Keywords: Neurodegenerative diseases, Neural stem cells, Neurogenesis, Final cell division, Aminopropyl carbazoles

INTRODUCTION

Neurodegenerative diseases such as Alzheimer’s disease (AD), Parkinson’s disease (PD), Huntington’s disease, and amyotrophic lateral sclerosis (ALS) are characterized by progressive loss of neurons (Bossy-Wetzel et al., 2004). The number of AD patients in the United States in 2012 was approximately 5.4 million, while that of PD patients in 2010 was roughly 630,000 (Kowal et al., 2013). However, currently there is no pharmacological agent that cures neurodegenerative diseases.

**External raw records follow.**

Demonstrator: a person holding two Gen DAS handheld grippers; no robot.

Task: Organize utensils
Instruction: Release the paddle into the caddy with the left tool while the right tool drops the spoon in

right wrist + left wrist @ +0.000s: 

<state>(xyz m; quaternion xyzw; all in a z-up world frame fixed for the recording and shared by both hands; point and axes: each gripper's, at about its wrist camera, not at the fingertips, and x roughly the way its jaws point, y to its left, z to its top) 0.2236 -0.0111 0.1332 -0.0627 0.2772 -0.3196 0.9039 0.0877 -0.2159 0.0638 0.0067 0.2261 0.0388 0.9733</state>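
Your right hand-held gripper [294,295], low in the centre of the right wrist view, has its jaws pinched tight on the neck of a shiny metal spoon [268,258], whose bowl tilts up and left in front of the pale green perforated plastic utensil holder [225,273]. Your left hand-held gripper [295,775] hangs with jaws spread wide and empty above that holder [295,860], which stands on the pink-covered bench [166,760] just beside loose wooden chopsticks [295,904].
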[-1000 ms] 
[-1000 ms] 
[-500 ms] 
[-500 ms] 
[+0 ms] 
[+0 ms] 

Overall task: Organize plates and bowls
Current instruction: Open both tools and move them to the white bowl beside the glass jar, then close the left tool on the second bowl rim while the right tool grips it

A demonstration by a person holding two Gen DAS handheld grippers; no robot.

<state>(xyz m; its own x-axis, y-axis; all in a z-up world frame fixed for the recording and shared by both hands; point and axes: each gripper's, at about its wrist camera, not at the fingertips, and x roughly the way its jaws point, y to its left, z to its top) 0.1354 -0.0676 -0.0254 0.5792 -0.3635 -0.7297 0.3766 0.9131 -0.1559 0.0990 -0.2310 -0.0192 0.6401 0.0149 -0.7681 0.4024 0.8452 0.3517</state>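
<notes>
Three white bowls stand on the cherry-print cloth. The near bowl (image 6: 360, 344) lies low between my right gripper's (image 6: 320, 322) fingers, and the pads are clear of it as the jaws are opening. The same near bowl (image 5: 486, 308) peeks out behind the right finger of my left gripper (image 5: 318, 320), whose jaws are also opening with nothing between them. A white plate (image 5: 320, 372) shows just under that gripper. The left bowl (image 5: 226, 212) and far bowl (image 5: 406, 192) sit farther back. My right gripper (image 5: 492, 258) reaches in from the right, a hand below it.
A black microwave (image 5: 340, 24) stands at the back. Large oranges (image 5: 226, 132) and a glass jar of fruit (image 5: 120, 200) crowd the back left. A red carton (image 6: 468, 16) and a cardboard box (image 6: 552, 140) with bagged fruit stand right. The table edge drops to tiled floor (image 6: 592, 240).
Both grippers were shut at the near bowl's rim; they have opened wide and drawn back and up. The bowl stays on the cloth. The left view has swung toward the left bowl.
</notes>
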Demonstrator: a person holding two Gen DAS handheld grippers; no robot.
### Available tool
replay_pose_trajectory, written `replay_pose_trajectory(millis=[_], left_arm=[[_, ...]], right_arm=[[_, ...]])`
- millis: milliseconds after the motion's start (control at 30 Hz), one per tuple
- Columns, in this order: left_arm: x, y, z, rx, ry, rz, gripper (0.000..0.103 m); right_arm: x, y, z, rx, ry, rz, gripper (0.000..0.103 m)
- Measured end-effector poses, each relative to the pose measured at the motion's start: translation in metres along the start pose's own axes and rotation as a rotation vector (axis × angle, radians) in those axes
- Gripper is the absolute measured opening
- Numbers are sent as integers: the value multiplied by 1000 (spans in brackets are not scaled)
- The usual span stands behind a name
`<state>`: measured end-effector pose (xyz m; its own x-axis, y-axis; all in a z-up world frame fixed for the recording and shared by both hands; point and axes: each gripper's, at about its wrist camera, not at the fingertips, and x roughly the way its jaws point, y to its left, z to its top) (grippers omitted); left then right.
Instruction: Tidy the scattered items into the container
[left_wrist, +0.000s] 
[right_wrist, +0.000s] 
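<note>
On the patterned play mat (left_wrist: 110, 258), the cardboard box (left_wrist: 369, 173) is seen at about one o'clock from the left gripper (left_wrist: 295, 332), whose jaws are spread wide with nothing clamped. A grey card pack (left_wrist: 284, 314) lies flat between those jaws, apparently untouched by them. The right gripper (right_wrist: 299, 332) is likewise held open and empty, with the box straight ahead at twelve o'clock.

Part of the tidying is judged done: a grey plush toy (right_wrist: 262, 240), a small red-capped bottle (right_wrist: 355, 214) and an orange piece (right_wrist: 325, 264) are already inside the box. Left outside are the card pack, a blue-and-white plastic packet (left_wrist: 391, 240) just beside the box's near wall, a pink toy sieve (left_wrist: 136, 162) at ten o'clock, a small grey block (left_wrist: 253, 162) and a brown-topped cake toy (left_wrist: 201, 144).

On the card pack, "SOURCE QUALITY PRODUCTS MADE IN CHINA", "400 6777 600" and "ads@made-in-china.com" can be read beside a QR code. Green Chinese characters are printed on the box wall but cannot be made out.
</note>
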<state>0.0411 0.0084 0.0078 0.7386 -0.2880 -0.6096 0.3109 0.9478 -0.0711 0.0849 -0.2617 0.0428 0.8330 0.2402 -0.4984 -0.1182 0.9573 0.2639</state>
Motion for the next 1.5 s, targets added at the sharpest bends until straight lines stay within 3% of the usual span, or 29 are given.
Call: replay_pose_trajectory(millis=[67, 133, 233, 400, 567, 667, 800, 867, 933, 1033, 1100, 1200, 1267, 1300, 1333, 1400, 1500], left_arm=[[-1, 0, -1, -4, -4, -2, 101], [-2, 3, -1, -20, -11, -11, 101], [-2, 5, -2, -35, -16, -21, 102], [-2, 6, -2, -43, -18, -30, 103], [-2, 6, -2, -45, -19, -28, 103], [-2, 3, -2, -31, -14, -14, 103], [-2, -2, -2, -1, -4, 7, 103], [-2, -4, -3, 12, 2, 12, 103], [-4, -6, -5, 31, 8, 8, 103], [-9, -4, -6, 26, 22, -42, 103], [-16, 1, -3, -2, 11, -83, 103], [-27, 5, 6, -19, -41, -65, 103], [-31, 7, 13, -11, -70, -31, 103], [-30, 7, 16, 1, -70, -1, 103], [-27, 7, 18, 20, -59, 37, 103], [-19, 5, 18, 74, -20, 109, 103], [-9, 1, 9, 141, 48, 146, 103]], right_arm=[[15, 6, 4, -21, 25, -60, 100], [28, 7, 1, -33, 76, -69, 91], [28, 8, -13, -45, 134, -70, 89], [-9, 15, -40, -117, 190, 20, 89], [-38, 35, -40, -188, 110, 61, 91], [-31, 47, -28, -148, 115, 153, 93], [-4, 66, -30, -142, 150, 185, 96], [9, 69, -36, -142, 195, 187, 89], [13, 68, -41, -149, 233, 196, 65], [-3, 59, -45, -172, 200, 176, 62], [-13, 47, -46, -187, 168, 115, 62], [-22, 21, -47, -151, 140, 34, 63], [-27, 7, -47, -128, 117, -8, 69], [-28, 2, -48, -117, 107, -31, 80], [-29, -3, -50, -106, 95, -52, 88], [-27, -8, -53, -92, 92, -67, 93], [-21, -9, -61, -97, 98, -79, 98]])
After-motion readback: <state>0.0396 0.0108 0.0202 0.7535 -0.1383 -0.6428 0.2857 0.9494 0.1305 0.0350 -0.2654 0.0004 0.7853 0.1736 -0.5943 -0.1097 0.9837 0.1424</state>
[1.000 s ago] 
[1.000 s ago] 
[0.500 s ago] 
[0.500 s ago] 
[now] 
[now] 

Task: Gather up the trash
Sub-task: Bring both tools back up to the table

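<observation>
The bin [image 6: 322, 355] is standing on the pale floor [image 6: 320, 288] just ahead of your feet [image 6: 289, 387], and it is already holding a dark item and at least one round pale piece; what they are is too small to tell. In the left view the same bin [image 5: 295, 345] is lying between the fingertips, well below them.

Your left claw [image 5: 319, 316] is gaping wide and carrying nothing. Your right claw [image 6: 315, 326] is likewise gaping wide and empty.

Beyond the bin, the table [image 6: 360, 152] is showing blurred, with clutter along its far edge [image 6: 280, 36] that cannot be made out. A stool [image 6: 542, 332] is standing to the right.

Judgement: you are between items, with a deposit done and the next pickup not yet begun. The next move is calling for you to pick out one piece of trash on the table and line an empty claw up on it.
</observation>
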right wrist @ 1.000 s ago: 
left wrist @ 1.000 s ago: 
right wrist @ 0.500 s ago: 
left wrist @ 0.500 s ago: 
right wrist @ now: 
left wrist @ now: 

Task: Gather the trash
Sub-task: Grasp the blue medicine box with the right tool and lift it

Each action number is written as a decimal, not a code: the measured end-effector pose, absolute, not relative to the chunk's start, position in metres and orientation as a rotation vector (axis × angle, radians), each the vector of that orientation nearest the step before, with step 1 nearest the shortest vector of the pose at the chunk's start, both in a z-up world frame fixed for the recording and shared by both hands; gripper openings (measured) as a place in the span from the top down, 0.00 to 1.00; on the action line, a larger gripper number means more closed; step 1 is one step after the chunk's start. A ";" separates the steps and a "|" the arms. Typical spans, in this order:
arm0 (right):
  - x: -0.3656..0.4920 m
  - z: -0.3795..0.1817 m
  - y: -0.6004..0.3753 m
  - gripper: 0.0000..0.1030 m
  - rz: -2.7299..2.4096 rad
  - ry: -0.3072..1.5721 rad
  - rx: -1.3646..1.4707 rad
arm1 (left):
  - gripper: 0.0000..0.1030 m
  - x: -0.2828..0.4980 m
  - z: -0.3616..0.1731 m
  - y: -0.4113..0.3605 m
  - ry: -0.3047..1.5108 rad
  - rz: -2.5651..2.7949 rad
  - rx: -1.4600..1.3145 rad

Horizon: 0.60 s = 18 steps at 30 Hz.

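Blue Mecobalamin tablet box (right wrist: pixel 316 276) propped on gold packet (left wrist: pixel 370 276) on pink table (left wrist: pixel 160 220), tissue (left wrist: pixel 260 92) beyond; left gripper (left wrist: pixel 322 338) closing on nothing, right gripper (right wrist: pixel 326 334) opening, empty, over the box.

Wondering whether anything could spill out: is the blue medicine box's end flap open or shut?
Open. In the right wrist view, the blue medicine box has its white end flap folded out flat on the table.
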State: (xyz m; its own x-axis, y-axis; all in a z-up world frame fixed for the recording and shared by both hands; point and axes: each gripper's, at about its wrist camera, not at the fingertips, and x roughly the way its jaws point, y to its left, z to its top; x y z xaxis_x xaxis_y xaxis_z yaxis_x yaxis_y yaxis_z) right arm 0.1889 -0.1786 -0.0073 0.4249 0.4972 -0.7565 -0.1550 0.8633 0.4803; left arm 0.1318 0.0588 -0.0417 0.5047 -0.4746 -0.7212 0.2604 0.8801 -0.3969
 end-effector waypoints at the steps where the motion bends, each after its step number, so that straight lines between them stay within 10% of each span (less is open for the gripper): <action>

Neural stem cells (NSCs) can self-renew and possess the ability to differentiate into neurons, astrocytes, and oligodendrocytes (Gage, 2000). NSCs are present not only in the developing central nervous system (CNS) but also in the adult CNS (Gage, 2000). NSCs in the adult CNS are known to produce new neurons throughout the subventricular zone and the subgranular zone (SGZ) of the dentate gyrus in the hippocampus (Taupin and Gage, 2002). Thus, small molecules that can modulate the promotion of neurogenesis from endogenous NSCs may be considered as novel drug candidates for the treatment of these diseases.

Small molecules that increase neurogenesis from NSCs have recently been reported, however, the underlying mechanisms behind neuron generation have not yet been fully identified. A natural product, forskolin (FSK) was found to increase neuronal differentiation of NSCs (Lairson et al., 2013). FSK enhanced neurogenesis by stimulating adenylyl cyclase and resulted in an increase in the concentration of intracellular cyclic adenosine monophosphate. In addition, NSCs were synergistically differentiated into neurons upon treatment with FSK in combination with retinoic acid. Another synthetic molecule, neuropathiazol, has been reported to increase neuronal differentiation by inducing the mRNA expression of neuroD, while suppressing astrocytogenesis in NSCs (Warashina et al., 2006). Sertraline, an antidepressant drug, was found to increase neurogenesis through the glucocorticoid receptor in neural progenitor cells (NPCs) (Anacker et al., 2011; Peng et al., 2012). Sodium butyrate, a histone deacetylase inhibitor, was also shown to promote neurogenesis (Kim et al., 2009a). Sodium butyrate treatment resulted in the sprouting of dendrites, an increase in the number of synapses, and up-regulation of neuroD expression (Fischer et al., 2007). We have also recently reported that a phytochemical, kuwanon V, induced neurogenesis not only in the absence of but also in the presence of mitogens such as epidermal growth factor (EGF) and fibroblast growth factor 2 (FGF2) (Kong et al., 2015).

Recently, a synthetic molecule, an aminopropyl carbazole, termed P7C3, was reported to increase neurogenesis in the mouse SGZ of the dentate gyrus, and improved the cognition of aged rats (Pieper et al., 2010). In addition, P7C3 derivatives had effects on PD and ALS in animal models (De Jesus-Cortes et al., 2012; Tesla et al., 2012). It has been reported that P7C3 exerted its proneurogenic activity by protecting newborn neurons from apoptosis but not by promoting the proliferation of mice hippocampal NPCs (MacMillan et al., 2011). The neuroprotection exerted by P7C3 is through the targeting of nicotinamide phosphoribosyltransferase (NAMPT) to produce nicotinamide adenine dinucleotide (NAD) (Wang et al., 2014). In a rodent model of blast-mediated traumatic brain injury (TBI), P7C3 treatment preserved axonal integrity after injury, before neuronal cell death occurred (Yin et al., 2014).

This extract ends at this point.